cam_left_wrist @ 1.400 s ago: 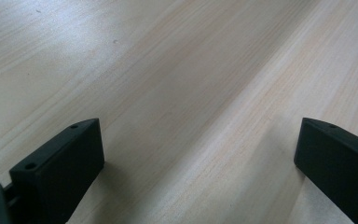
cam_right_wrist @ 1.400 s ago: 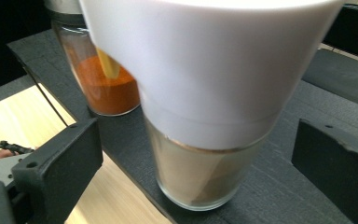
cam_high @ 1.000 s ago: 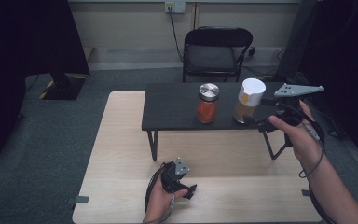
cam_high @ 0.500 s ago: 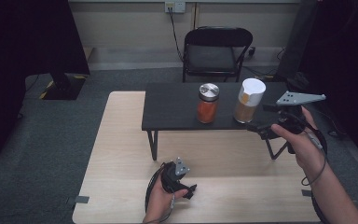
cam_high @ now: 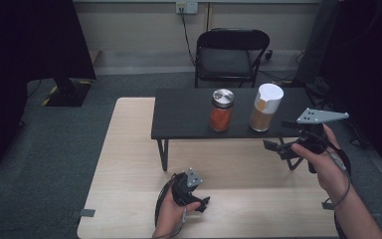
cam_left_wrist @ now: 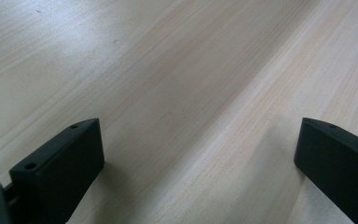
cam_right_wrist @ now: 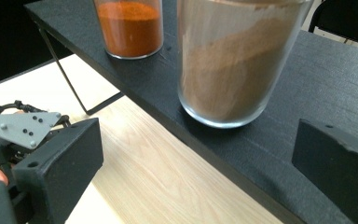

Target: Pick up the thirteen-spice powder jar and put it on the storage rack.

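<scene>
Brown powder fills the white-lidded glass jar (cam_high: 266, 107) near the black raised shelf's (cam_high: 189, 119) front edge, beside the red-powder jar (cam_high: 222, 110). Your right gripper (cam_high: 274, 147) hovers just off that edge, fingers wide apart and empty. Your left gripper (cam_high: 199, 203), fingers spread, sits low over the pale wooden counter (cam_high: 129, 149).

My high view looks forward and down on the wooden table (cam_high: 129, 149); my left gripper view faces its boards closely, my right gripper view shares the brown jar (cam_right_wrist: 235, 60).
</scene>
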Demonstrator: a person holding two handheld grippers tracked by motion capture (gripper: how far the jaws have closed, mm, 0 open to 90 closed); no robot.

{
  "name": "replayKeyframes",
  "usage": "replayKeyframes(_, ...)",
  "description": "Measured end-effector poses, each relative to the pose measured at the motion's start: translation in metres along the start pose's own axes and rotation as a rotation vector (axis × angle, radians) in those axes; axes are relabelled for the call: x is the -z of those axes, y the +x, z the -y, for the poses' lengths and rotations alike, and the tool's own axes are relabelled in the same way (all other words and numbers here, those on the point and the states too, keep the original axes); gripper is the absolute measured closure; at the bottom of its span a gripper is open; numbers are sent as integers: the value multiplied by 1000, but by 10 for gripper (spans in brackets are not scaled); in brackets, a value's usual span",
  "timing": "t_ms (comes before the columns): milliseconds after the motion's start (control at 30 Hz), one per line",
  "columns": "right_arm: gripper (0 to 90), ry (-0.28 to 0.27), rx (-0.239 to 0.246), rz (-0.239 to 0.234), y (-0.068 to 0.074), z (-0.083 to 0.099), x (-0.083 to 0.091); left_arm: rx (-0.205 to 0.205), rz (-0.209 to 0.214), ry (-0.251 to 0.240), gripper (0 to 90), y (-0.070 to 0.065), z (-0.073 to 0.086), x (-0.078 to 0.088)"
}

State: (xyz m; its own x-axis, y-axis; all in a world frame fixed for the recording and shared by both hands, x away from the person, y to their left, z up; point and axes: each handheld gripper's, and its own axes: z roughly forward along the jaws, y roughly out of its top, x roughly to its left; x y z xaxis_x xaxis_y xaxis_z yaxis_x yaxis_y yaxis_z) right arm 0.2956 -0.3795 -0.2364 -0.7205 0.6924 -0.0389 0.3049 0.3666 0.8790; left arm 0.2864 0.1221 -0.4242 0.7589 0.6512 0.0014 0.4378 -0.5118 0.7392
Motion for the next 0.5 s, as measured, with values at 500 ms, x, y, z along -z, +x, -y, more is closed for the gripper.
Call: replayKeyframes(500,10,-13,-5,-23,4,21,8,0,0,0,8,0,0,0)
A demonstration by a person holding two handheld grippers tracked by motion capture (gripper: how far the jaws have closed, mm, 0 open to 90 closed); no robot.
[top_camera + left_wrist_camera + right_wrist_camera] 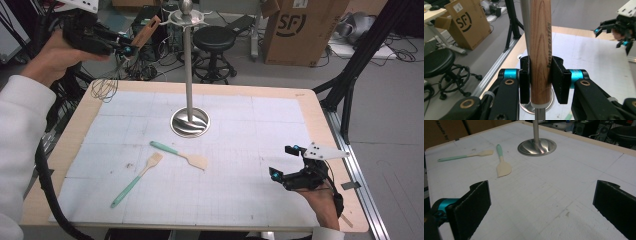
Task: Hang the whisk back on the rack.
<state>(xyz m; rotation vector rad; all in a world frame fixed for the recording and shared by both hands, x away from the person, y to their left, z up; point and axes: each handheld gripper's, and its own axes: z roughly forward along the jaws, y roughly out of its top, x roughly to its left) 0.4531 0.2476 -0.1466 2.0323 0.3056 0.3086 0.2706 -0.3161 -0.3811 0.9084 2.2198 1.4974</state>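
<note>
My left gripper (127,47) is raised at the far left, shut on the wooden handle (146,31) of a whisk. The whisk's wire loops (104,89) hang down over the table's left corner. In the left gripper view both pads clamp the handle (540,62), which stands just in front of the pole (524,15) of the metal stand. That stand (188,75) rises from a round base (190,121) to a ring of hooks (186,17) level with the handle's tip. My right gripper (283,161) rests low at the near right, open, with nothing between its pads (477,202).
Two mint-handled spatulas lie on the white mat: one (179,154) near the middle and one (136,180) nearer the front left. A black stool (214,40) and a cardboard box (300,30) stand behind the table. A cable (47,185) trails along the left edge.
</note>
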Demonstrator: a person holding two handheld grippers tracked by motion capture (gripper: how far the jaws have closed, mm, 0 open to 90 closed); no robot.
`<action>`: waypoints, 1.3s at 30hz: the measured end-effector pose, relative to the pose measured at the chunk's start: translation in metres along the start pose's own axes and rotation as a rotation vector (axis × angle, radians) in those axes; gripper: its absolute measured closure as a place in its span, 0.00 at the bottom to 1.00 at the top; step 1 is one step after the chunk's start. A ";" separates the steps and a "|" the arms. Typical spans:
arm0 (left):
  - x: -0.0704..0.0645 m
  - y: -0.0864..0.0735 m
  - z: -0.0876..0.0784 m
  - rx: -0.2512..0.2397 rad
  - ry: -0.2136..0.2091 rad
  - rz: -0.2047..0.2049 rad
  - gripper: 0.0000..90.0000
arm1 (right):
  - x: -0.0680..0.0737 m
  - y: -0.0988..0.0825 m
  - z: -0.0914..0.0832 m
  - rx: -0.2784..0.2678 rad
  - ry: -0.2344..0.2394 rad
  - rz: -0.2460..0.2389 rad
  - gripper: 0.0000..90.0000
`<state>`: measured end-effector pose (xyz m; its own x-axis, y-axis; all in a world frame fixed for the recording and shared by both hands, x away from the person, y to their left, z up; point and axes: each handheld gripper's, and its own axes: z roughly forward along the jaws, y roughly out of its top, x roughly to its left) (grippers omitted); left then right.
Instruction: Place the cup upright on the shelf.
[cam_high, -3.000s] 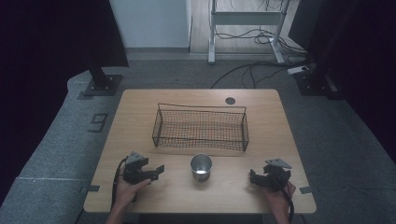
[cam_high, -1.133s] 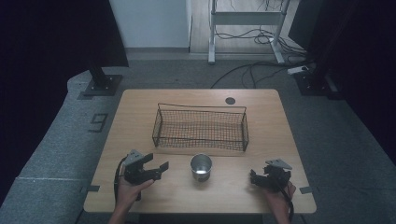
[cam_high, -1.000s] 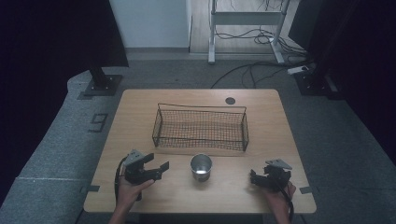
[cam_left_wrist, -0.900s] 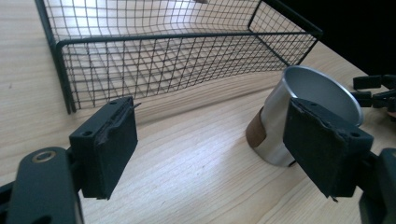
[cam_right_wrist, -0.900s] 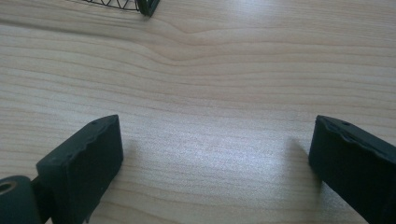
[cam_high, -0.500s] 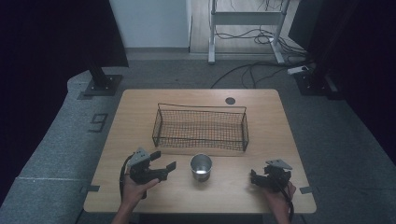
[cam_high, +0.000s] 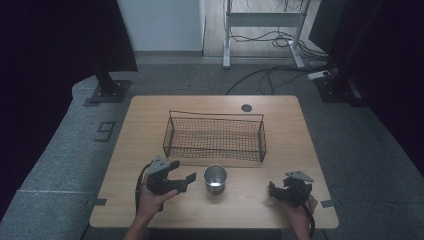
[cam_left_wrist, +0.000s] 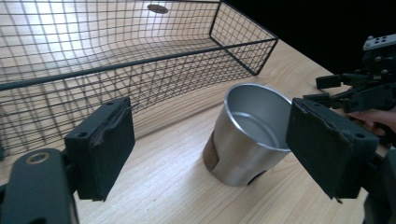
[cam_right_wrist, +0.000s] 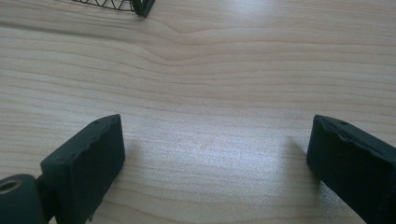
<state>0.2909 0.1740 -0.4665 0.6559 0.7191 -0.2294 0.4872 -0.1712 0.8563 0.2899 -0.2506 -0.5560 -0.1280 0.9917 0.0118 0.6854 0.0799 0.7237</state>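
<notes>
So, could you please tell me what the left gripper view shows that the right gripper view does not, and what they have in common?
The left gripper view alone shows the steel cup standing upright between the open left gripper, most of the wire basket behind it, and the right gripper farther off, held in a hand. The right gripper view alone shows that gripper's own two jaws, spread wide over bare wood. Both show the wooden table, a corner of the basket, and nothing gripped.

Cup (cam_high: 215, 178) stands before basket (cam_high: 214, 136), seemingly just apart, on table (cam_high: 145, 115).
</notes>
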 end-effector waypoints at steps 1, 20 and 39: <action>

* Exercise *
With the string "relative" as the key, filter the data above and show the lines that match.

* Response area *
  "description": "Measured end-effector poses, each relative to the pose measured at the motion's start: translation in metres along the start pose's own axes and rotation as a rotation vector (axis × angle, radians) in those axes; axes are relabelled for the call: x is the -z of those axes, y the +x, z the -y, for the poses' lengths and rotations alike, and the tool's own axes are relabelled in the same way (all other words and numbers here, those on the point and the states too, keep the original axes); gripper is the absolute measured closure; at the bottom of its span a gripper is open; numbers are sent as integers: the value multiplied by 1000, but by 10 for gripper (spans in brackets are not scaled); in brackets, a value's usual span",
`<action>`: waypoints, 1.3s at 30hz: the measured end-effector pose, relative to the pose measured at the chunk's start: translation in metres along the start pose's own axes and rotation as a rotation vector (axis × angle, radians) in those axes; gripper: its absolute measured closure as a place in its span, 0.00 at the bottom to 1.00 at the top; step 1 is one step after the chunk's start. A ";" separates the steps and a "|" the arms. Typical spans:

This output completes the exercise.